Alrighty. I think I understand now. The only thing that's certain are potential differences, however the potentials themselves may differ, as in mechanics when it comes to gravitational potential.

Thank you so much sir for answering all my questions and helping me understand the nitty-gritty details of this problem. Most of the stuff about circuit analysis (Nodal Analysis, Mesh Analysis, Superposition Theorem, etc.) wasn't in my book and I either learned it here from you or heard about it so I knew what to further investigate.

Recognitions:
Homework Help
 Quote by rbrayana123 Alrighty. I think I understand now. The only thing that's certain are potential differences, however the potentials themselves may differ, as in mechanics when it comes to gravitational potential.

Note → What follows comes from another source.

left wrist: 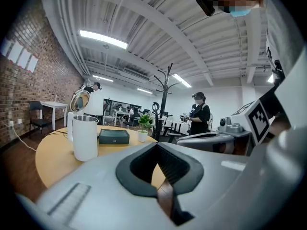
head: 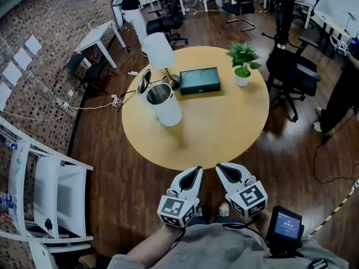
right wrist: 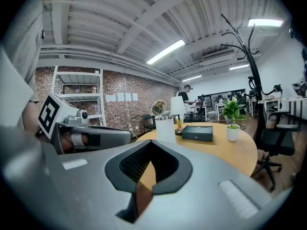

Thank you so much sir for answering all my questions and helping me understand the nitty-gritty details of this problem. Most of the stuff about circuit analysis (Nodal Analysis, Mesh Analysis, Superposition Theorem, etc.) wasn't in my book and I either learned it here from you or heard about it so I knew what to further investigate.
I'm glad I could help. I was impressed by your dedication to solving a general case, rather than just the specific case with the given resistor values.